Subsection 4.7.2 Vertical Circle
Consider a body of mass, \(m\) attached with a string of length, \(l\) and revolve in the vertical circle of radius, \(r\text{.}\) At any instant of time the body is at P such that string makes an angle \(\theta\) with the vertical. The weight (mg) of a body is acted downward which can be resolved into two components. One component \(mg\cos\theta\) is against tension \(T\) in the string and another component \(mg\sin\theta\) affect the speed of the body. Because of \(g\sin\theta\) body slows down as it goes up and speed up as it comes down.
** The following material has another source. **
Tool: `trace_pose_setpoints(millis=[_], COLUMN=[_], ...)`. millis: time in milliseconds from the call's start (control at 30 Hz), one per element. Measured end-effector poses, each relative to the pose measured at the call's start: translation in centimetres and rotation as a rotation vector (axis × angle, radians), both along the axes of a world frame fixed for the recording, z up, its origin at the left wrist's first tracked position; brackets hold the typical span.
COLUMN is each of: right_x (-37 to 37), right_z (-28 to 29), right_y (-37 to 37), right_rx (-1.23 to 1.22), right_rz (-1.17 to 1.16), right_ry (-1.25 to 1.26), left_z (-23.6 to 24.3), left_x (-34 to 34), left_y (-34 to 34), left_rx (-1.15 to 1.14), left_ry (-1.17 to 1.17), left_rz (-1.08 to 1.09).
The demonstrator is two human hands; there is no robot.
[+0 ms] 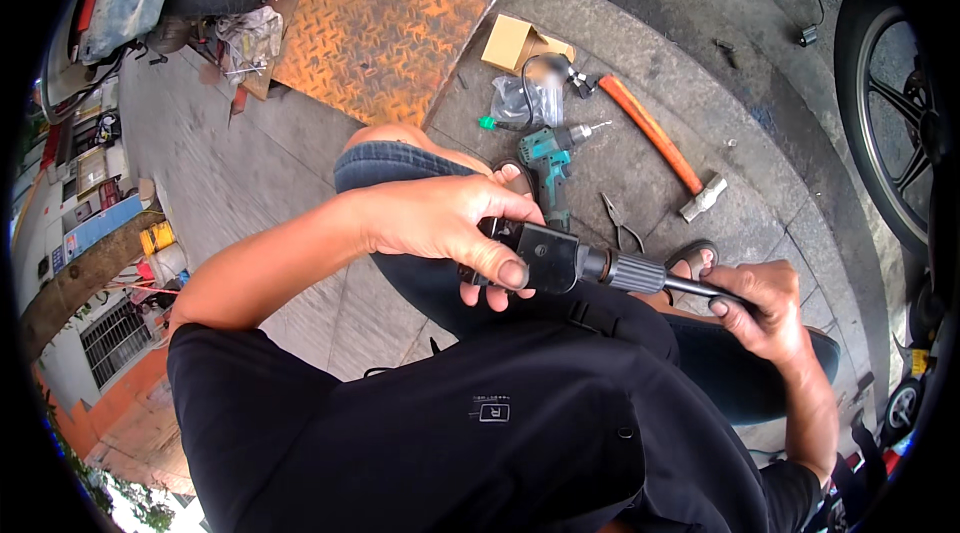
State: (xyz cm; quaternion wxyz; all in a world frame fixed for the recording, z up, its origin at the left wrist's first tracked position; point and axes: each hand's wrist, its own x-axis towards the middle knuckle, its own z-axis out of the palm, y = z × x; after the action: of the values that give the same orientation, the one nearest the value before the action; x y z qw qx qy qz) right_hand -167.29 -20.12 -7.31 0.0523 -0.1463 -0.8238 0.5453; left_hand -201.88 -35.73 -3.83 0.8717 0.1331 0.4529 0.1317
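Across my lap I hold a black device (552, 257) with a boxy housing and a ribbed round collar (637, 273); I cannot tell its exact kind. My left hand (450, 223) is wrapped round the housing end, thumb on top. From the collar a dark metal rod (690, 286) runs to the right. My right hand (765, 308) closes on the rod's far end, thumb and fingers pressed together, hiding its tip. Just beyond the device, a teal cordless drill (547, 158) with a bit lies on the paving, and pliers (622, 223) lie to its right.
A hammer (655, 138) with an orange handle lies ahead. Near it are an opened cardboard box (515, 43) and a clear plastic bag (525, 101). A rusty orange tread plate (385, 28) slopes at the far left. A spoked-rim wheel (890, 113) stands at the right.
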Motion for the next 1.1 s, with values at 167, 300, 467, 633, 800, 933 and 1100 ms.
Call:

Hence the motion in a vertical circle is not uniform.
The necessary centripetal force in this case is provided by
\begin{equation*}
T-mg\cos\theta =\frac{mv^{2}}{r}
\end{equation*}
\begin{equation*}
\therefore T = m\left[\frac{v^{2}}{r}+g\cos\theta\right]
\end{equation*}
At \(\theta =0\text{,}\)
\begin{equation*}
T= m\left[\frac{v^{2}}{r}+g\right],
\end{equation*}
lowest point of ride.
At \(\theta =90^{o}\text{,}\)
\begin{equation*}
T= m\left[\frac{v^{2}}{r}\right],
\end{equation*}
quarter point of ride.
At \(\theta =180^{o}\text{,}\)
\begin{equation*}
T= m\left[\frac{v^{2}}{r}-g\right],
\end{equation*}
highest point of ride.
For a minimum velocity at the highest point \(T =0\text{,}\) hence
\begin{equation*}
\frac{v^{2}}{r}-g=0
\end{equation*}
\begin{equation}
or, \quad v=\sqrt{rg}\tag{4.7.3}
\end{equation}